About this task
Your reply must consist of the data below, reproduced character for character.

Segment Start: Given information

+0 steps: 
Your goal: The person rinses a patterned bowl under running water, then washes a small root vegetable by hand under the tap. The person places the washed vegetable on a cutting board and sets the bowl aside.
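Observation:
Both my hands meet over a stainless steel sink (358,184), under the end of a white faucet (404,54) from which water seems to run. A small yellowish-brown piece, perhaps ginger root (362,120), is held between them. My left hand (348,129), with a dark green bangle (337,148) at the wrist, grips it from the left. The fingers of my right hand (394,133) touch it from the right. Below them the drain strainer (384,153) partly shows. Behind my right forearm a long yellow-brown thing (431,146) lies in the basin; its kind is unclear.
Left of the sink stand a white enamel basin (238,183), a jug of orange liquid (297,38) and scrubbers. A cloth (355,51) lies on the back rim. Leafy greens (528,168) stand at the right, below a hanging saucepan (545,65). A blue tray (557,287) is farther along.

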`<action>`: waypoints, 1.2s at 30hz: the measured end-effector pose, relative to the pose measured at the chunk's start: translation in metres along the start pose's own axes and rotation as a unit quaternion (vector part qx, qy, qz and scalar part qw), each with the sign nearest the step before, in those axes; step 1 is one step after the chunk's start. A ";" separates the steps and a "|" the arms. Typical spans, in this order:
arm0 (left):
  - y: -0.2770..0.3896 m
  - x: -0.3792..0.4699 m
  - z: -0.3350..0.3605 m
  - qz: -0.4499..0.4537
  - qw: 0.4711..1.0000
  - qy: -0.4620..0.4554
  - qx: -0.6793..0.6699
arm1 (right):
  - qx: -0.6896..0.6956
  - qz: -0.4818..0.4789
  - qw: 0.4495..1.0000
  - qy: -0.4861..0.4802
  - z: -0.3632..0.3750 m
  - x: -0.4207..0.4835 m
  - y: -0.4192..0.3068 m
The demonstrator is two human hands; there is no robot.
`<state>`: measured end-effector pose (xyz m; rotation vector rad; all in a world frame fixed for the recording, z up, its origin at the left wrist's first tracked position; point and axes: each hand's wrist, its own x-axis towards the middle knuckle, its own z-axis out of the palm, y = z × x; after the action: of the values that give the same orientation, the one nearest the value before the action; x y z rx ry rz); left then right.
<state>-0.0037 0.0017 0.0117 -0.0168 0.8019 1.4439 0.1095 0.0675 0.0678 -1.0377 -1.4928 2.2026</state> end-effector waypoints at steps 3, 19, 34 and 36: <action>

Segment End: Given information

Completed exercise
+0 steps: 
Your goal: The person rinses a patterned bowl under running water, then washes a small root vegetable by hand under the tap. The person places the washed vegetable on a cutting board and sets the bowl aside.
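Observation:
Both my hands meet over a stainless steel sink (358,184), under the end of a white faucet (404,54) from which water seems to run. A small yellowish-brown piece, perhaps ginger root (362,120), is held between them. My left hand (348,129), with a dark green bangle (337,148) at the wrist, grips it from the left. The fingers of my right hand (394,133) touch it from the right. Below them the drain strainer (384,153) partly shows. Behind my right forearm a long yellow-brown thing (431,146) lies in the basin; its kind is unclear.
Left of the sink stand a white enamel basin (238,183), a jug of orange liquid (297,38) and scrubbers. A cloth (355,51) lies on the back rim. Leafy greens (528,168) stand at the right, below a hanging saucepan (545,65). A blue tray (557,287) is farther along.
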
`<action>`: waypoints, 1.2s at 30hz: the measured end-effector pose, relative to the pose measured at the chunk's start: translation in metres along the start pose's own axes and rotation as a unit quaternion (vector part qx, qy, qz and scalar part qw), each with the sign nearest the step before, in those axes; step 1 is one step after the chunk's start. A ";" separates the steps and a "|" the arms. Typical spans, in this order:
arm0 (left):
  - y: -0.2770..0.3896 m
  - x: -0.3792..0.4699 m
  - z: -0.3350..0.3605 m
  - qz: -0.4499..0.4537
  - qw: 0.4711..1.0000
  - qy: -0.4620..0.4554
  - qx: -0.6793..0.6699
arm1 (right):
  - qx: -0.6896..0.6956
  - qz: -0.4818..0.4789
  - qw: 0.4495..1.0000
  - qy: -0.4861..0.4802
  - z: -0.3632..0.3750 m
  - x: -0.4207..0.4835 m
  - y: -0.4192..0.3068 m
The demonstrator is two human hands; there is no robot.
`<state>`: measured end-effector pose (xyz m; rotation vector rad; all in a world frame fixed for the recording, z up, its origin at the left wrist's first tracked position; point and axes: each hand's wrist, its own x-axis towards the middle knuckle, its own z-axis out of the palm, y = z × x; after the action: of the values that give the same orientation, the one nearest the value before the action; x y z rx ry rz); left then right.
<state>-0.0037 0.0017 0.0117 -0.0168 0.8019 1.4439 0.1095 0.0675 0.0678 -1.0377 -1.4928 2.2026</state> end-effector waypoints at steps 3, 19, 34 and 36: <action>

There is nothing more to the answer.